Cancelados S/A

Por Rubinho Vitti |
| Tempo de leitura: 3 min

A bíblia conta na Perícope da Adúltera que uma mulher é levada até Jesus por ter sido apanhada em adultério. Ela é colocada no meio de uma roda e o povo está prestes a apedrejá-la, seguindo a lei de Moisés. Eis que o Messias solta a frase que ecoa há centenas de anos:
"Aquele que dentre vós está sem pecado, seja o primeiro que lhe atire uma pedra".
Foi o tempo de Jesus abaixar a cabeça para rabiscar umas palavrinhas na areia que a multidão se dispersou. "Mulher, onde estão eles? Ninguém te condenou?". A adúltera respondeu negativamente e teve como tréplica: "Nem eu tampouco te condeno; vai, e não peques mais".
Tal mulher é tida como Maria Madalena, a primeira "cancelada" da história da humanidade. Eis que 2.022 anos depois, pedras estão sendo atiradas como balas perdidas digitais pela internet por uma verdadeira geração de "puros em pecado".
O "cancelamento", que antes era um termo mais usado para finalizar uma assinatura de televisão ou o cartão de crédito, agora é uma forma de apontar os dedinhos e julgar como se bem entende, igualzinho o povo moralista que seguia a lei de Moisés.
A "cultura do cancelamento" é um movimento que vem ganhando força a cada ano e significa, basicamente, interromper o apoio a uma personalidade após uma atitude indecorosa exposta, principalmente, em redes sociais.
Se o cancelamento começou com movimentos feministas, que acusavam e expunham de forma justa diretores de cinema, atores e outros homens poderosos que de alguma forma abusavam seriamente de mulheres durante anos, agora ele foi diluído em um mar de banalidades.
O cancelador se coloca acima do bem e do mal, como o detentor das regras de convivência em sociedade. É a pedra fundamental da moral. O cancelador só se esquece que ser cancelador não o impede de também ser um cancelado. Uma bola de neve maluca que se tornou uma espécie de surto coletivo.
Basta uma pessoa ser pega no flagra em suas atitudes ou escritos duvidosos publicados em redes sociais para que seja automaticamente condenada ao ostracismo sem chance de defesa em segunda instância. E a exposição é a primeira forma de mostrar que uma pessoa está errada, jogando-a à jaula dos leões famintos do Facebook, Twitter ou Instagram.
O cancelamento já furou a bolha das personalidades e chegou ao cidadão comum. Eu, você, seus pais, seus amigos, ninguém está imune ao cancelamento. Um comentário que você fez de forma torta para alguém pode ser copiado, gravado e postado, compartilhado, viralizado até que você seja absolutamente apedrejado por um erro que muitas vezes todo mundo que está te apedrejando também comete ou já cometeu um dia.
Antigamente, alguém que se sentia ofendido ou incomodado com algo que outro fez ou disse, resolvia na base da conversa.
Agora, expor a situação que você acredita ser errada é mostrar para todo mundo como você, uma pessoa de moral cristalizada, não pode aceitá-la. E aqueles que também se veem como um grãos-mestres da razão, arlequins dourados do jardim, vão na onda para fazerem parte do grupo dos "imunes ao erro".
Uma pizza que chega atrasada na sua casa é motivo pra você correr para a internet fazer um "bad review" e incitar o boicote ao restaurante. Uma foto de um amigo tendo uma atitude que você não considera certa é "printada" e postada para que os outros que nem conhecem o indivíduo corram fazer um linchamento virtual.

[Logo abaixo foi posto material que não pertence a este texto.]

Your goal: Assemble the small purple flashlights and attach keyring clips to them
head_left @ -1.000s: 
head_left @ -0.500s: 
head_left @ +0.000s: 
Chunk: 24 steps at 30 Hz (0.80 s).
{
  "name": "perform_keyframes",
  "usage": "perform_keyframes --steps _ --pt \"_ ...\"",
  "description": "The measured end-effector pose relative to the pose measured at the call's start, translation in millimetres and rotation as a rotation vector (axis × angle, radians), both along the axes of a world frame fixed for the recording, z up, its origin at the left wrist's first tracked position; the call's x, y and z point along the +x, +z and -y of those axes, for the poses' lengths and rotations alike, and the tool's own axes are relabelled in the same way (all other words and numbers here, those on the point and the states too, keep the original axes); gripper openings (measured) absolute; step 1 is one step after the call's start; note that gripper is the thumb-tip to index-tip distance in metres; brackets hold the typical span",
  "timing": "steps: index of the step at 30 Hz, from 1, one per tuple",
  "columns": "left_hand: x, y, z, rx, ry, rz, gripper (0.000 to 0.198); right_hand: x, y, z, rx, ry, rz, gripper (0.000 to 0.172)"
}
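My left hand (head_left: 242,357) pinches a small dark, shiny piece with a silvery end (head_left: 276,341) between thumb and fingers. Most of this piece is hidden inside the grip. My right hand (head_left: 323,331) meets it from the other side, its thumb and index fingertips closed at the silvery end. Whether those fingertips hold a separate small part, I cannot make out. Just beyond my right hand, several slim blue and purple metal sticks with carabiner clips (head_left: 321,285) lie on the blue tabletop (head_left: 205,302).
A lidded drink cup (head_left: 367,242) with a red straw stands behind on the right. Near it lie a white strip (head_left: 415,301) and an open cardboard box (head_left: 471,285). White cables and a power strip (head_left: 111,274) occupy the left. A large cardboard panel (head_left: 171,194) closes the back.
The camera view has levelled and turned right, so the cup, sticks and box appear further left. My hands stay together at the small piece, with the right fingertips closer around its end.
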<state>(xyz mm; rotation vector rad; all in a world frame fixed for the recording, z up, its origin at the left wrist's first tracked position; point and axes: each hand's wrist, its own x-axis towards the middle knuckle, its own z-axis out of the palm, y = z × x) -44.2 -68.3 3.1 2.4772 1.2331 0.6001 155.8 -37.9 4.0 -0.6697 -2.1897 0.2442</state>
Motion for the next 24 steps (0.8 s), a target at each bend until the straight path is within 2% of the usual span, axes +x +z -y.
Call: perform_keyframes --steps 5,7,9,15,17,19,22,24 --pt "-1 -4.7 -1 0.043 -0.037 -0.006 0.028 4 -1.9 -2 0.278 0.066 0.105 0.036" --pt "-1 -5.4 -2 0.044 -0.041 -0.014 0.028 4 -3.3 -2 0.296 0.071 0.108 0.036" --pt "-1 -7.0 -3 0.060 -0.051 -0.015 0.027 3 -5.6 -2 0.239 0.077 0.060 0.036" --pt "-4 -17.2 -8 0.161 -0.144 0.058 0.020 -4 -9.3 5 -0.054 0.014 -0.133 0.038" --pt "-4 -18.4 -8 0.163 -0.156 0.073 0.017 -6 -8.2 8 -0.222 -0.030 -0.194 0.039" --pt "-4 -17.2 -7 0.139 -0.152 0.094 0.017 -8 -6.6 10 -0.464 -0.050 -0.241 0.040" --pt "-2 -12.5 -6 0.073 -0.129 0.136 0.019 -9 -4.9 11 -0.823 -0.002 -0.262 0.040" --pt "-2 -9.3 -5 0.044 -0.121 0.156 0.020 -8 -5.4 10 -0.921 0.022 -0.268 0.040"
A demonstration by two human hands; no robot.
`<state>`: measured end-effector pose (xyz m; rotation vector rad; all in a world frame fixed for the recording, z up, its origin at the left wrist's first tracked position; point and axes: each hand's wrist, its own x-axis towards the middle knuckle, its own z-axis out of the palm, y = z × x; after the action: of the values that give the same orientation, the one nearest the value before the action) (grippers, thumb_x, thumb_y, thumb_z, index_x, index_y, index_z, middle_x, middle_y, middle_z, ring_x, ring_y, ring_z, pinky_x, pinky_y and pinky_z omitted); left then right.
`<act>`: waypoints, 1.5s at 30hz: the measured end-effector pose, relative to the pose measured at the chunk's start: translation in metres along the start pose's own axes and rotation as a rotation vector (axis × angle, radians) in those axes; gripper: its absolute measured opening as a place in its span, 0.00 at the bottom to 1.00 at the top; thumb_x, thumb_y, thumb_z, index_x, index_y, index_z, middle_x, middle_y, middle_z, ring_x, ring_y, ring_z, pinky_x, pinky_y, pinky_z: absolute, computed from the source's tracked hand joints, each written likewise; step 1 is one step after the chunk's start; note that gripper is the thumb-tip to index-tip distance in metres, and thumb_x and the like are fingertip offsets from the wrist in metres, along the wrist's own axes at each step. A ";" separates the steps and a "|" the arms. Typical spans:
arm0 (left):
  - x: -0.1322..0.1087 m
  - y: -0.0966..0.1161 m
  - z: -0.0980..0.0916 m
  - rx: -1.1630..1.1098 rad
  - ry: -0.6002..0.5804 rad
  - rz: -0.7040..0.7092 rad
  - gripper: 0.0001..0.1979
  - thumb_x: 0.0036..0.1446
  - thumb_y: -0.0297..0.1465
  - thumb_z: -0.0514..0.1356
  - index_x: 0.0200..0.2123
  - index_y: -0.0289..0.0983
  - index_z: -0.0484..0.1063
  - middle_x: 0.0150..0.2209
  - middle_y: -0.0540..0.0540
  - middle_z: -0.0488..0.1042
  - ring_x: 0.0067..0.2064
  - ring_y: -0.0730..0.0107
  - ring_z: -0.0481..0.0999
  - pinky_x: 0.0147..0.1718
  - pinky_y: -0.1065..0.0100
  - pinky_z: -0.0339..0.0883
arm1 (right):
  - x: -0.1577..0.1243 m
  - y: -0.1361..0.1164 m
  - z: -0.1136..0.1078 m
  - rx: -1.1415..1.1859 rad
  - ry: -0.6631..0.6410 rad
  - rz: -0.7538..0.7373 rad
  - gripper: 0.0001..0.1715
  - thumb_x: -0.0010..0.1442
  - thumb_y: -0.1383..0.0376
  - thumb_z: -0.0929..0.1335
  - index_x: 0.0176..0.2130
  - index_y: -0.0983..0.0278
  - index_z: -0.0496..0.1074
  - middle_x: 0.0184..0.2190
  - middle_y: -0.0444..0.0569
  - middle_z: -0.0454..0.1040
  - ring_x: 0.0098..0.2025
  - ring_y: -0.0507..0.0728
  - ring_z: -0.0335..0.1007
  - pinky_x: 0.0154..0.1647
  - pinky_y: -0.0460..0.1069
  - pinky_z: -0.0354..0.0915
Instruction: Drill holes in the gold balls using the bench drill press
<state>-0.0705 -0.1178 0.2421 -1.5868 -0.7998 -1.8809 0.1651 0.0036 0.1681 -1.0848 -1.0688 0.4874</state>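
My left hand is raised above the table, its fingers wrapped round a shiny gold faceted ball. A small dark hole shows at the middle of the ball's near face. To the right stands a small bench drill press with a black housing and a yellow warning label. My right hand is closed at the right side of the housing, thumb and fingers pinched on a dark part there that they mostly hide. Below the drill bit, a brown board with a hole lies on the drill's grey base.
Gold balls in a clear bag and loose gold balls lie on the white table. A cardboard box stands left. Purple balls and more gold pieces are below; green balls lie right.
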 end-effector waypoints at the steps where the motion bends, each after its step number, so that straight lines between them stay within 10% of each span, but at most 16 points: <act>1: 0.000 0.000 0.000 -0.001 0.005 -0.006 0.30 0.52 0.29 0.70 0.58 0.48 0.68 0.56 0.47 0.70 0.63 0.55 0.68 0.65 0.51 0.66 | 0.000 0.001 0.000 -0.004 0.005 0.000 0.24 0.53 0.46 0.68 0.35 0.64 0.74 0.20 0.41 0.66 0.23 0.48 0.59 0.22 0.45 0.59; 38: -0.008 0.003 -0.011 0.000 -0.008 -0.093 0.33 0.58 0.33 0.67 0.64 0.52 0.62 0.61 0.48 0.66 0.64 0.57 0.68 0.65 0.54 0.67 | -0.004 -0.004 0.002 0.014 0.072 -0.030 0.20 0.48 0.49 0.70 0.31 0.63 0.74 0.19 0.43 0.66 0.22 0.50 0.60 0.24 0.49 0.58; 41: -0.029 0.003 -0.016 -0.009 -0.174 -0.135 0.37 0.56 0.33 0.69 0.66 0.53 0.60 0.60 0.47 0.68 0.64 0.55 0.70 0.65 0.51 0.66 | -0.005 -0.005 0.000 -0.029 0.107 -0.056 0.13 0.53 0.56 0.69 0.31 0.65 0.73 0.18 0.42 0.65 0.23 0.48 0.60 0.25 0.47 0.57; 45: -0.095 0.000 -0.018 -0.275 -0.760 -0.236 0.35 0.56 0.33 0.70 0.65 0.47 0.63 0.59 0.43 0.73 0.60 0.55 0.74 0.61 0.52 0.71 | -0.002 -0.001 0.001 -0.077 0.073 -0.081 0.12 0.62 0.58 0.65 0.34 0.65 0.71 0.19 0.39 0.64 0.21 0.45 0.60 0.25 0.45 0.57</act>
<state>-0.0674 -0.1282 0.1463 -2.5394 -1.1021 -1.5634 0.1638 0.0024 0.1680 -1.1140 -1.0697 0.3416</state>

Se no ambiente comum o cancelamento parece dar super certo, na política ele se mostra falho. Vide Paulo Maluf, Collor, Sarney e tantas raposas velhas que vão e voltam ao poder mesmo após serem pegos no pulo!
Afinal, imagina que louco se alguém que faz comentários homofóbicos, incita a violência, não respeita leis sanitárias e elogia torturador fosse cancelado ao invés de se tornar presidente da república, não é mesmo?